● **Task to complete**
Give back all of the records underneath exactly, with no omissions.

*** Opening Supplied material ***

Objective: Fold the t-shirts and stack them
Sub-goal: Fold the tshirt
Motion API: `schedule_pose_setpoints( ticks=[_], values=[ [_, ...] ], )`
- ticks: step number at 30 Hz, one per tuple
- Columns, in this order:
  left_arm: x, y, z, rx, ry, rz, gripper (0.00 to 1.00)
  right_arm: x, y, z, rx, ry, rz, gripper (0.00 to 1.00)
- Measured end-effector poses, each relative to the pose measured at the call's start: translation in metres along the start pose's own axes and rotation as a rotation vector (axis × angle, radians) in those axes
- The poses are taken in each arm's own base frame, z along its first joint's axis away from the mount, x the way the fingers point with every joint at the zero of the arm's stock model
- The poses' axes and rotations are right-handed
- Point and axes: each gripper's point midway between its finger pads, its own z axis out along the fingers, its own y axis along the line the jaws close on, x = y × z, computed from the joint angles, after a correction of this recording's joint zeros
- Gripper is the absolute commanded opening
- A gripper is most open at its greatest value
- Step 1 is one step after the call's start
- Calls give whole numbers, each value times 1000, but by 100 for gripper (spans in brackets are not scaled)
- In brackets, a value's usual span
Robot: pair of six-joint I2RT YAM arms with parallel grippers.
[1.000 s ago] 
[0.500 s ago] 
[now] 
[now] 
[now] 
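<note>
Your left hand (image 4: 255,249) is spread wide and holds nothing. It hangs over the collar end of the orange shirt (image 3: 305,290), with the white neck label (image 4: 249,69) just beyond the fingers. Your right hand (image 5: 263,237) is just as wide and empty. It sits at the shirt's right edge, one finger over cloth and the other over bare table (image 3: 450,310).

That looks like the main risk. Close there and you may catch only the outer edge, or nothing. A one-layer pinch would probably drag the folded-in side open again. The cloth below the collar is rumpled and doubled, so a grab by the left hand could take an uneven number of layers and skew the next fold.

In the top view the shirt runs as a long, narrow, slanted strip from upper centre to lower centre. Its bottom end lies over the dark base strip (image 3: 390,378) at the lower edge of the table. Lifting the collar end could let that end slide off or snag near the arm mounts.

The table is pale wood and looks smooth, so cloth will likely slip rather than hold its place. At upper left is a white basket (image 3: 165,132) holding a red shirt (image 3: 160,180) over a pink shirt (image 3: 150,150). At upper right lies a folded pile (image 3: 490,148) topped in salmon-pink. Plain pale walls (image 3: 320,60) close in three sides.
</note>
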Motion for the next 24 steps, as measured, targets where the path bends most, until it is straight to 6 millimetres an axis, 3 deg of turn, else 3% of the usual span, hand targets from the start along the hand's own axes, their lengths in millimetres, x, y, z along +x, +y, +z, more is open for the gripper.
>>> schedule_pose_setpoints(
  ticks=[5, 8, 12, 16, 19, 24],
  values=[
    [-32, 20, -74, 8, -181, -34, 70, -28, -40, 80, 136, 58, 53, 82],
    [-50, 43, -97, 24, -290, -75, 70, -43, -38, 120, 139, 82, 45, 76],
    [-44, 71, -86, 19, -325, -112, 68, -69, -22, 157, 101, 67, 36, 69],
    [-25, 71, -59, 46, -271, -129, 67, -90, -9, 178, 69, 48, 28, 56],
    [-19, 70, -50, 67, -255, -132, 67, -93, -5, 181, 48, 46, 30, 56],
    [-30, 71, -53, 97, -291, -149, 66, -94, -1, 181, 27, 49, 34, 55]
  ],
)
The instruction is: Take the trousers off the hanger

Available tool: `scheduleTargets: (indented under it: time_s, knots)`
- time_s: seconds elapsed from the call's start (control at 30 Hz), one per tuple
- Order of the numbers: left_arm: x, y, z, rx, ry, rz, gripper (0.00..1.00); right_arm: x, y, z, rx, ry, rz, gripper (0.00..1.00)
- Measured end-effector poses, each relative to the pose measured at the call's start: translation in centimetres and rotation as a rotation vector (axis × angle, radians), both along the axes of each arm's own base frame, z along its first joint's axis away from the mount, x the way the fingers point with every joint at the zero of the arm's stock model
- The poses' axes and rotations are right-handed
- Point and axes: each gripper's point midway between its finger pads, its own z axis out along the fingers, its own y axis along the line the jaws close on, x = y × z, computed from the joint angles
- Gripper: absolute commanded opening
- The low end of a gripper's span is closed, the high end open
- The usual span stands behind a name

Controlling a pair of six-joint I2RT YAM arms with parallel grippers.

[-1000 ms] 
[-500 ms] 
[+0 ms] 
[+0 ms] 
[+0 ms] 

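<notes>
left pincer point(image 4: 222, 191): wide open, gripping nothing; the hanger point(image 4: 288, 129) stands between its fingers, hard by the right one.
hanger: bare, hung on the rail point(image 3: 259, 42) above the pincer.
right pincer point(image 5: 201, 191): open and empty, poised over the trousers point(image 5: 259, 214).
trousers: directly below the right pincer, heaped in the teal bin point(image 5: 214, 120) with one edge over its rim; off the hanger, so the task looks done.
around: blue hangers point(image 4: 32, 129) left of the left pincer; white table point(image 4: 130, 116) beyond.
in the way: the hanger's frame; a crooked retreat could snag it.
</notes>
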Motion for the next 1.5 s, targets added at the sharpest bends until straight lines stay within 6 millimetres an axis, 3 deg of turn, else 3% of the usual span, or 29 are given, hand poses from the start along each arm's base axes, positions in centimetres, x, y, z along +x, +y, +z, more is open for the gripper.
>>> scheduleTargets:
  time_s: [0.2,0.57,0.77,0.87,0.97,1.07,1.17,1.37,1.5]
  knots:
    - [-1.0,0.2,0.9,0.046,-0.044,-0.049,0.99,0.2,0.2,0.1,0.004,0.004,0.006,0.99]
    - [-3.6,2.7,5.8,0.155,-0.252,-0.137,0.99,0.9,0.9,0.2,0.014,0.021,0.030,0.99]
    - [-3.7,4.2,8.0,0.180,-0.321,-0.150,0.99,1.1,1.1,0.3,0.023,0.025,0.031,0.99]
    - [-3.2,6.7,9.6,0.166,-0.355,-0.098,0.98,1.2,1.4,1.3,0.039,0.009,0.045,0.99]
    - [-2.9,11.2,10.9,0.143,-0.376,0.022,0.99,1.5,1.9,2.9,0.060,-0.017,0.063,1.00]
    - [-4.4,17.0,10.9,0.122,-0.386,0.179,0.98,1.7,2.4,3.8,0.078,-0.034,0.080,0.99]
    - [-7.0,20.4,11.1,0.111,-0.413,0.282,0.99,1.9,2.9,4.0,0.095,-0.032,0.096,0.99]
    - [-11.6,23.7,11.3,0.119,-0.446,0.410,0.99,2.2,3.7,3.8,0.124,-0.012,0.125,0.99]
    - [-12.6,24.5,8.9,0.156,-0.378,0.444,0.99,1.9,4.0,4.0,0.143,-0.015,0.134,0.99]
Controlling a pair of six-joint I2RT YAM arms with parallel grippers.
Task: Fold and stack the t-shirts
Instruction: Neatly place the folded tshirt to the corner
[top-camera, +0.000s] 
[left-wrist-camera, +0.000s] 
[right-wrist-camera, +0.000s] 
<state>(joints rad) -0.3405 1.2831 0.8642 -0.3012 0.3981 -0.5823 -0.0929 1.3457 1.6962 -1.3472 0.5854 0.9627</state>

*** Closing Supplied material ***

● **Response to this task**
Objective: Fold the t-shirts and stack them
Sub-goal: Fold the tshirt
Motion API: `schedule_pose_setpoints( ticks=[_], values=[ [_, ...] ], )`
- ticks: step number at 30 Hz, one per tuple
- Columns, in this order:
  left_arm: x, y, z, rx, ry, rz, gripper (0.00 to 1.00)
  right_arm: x, y, z, rx, ry, rz, gripper (0.00 to 1.00)
- Measured end-effector poses, each relative to the pose measured at the call's start: translation in metres along the start pose's own axes and rotation as a rotation vector (axis × angle, radians) in those axes
- The poses are taken in each arm's own base frame, z along its first joint's axis away from the mount, x the way the fingers point with every joint at the zero of the arm's stock model
- The poses' axes and rotations are right-handed
- Point and axes: each gripper's point midway between its finger pads, its own z axis out along the fingers, its own y axis along the line the jaws close on, x = y × z, computed from the joint angles, after a correction of this recording's joint zeros
- Gripper is the absolute commanded opening
- A gripper is most open at its greatest value
- Step 1 is one step after the call's start
- Calls give whole numbers, each value times 1000, but by 100 for gripper (spans in brackets are not scaled)
- In brackets, a value's usual span
Robot: pair of six-joint I2RT YAM arms with parallel grippers.
[1.000 s ago] 
[0.500 s ago] 
[now] 
[now] 
[now] 
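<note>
Your left hand (image 4: 255,249) is spread wide and holds nothing. It hangs over the collar end of the orange shirt (image 3: 305,290), with the white neck label (image 4: 249,69) just beyond the fingers. Your right hand (image 5: 263,237) is just as wide and empty. It sits at the shirt's right edge, one finger over cloth and the other over bare table (image 3: 450,310).

That looks like the main risk. Close there and you may catch only the outer edge, or nothing. A one-layer pinch would probably drag the folded-in side open again. The cloth below the collar is rumpled and doubled, so a grab by the left hand could take an uneven number of layers and skew the next fold.

In the top view the shirt runs as a long, narrow, slanted strip from upper centre to lower centre. Its bottom end lies over the dark base strip (image 3: 390,378) at the lower edge of the table. Lifting the collar end could let that end slide off or snag near the arm mounts.

The table is pale wood and looks smooth, so cloth will likely slip rather than hold its place. At upper left is a white basket (image 3: 165,132) holding a red shirt (image 3: 160,180) over a pink shirt (image 3: 150,150). At upper right lies a folded pile (image 3: 490,148) topped in salmon-pink. Plain pale walls (image 3: 320,60) close in three sides.
</note>
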Motion for the next 24 steps, as measured, targets where the path bends most, until it is straight to 6 millimetres an axis, 3 deg of turn, else 3% of the usual span, hand targets from the start along the hand's own axes, their lengths in millimetres, x, y, z along +x, +y, +z, more is open for the gripper.
>>> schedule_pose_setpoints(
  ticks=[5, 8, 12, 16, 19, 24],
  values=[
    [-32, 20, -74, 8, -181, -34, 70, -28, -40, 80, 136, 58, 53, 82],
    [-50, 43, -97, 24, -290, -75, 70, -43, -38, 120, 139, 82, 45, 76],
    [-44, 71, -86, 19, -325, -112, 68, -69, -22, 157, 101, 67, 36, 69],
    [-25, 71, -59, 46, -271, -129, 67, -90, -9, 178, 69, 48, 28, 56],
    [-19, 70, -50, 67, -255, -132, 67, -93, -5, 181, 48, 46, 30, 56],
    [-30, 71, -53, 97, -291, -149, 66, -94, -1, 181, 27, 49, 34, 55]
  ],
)
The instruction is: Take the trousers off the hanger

Available tool: `scheduleTargets: (indented under it: time_s, knots)`
- time_s: seconds elapsed from the call's start (control at 30 Hz), one per tuple
- Order of the numbers: left_arm: x, y, z, rx, ry, rz, gripper (0.00..1.00); right_arm: x, y, z, rx, ry, rz, gripper (0.00..1.00)
- Measured end-effector poses, each relative to the pose measured at the call's start: translation in centimetres and rotation as a rotation vector (axis × angle, radians), both along the axes of each arm's own base frame, z along its first joint's axis away from the mount, x the way the fingers point with every joint at the zero of the arm's stock model
- The poses' axes and rotations are right-handed
- Point and axes: each gripper's point midway between its finger pads, its own z axis out along the fingers, its own y axis along the line the jaws close on, x = y × z, computed from the joint angles
- Gripper: absolute commanded opening
- The low end of a gripper's span is closed, the high end open
- The usual span stands behind a name

Controlling a pair of six-joint I2RT YAM arms with parallel grippers.

[-1000 ms] 
[-500 ms] 
[+0 ms] 
[+0 ms] 
[+0 ms] 

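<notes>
left pincer point(image 4: 222, 191): wide open, gripping nothing; the hanger point(image 4: 288, 129) stands between its fingers, hard by the right one.
hanger: bare, hung on the rail point(image 3: 259, 42) above the pincer.
right pincer point(image 5: 201, 191): open and empty, poised over the trousers point(image 5: 259, 214).
trousers: directly below the right pincer, heaped in the teal bin point(image 5: 214, 120) with one edge over its rim; off the hanger, so the task looks done.
around: blue hangers point(image 4: 32, 129) left of the left pincer; white table point(image 4: 130, 116) beyond.
in the way: the hanger's frame; a crooked retreat could snag it.
</notes>
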Motion for the next 1.5 s, targets added at the sharpest bends until straight lines stay within 6 millimetres an axis, 3 deg of turn, else 3% of the usual span, or 29 are given, hand poses from the start along each arm's base axes, positions in centimetres, x, y, z along +x, +y, +z, more is open for the gripper.
>>> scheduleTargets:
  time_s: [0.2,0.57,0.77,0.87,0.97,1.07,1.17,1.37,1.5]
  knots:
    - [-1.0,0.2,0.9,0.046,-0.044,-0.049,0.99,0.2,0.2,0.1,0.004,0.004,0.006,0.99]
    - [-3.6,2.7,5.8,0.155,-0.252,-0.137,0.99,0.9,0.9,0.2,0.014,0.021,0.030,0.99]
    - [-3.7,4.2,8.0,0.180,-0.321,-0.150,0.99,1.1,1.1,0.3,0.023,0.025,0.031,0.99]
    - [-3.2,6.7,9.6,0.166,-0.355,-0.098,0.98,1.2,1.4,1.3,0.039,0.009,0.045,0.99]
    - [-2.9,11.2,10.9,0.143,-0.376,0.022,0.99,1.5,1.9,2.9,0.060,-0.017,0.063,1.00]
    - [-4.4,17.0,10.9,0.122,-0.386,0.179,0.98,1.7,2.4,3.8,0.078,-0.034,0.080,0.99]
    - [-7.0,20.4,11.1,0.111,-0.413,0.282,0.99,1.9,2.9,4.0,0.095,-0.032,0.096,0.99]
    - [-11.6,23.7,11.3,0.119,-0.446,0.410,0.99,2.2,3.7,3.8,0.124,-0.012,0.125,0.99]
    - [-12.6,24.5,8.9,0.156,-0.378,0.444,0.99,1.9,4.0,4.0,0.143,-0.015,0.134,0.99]
Controlling a pair of six-joint I2RT YAM arms with parallel grippers.
Task: Fold and stack the t-shirts
Instruction: Neatly place the folded tshirt to the corner
[top-camera, +0.000s] 
[left-wrist-camera, +0.000s] 
[right-wrist-camera, +0.000s] 
<state>(joints rad) -0.3405 1.2831 0.8642 -0.3012 0.3981 -0.5823 -0.0929 1.3457 1.6962 -1.3472 0.5854 0.9627</state>

No other output was requested.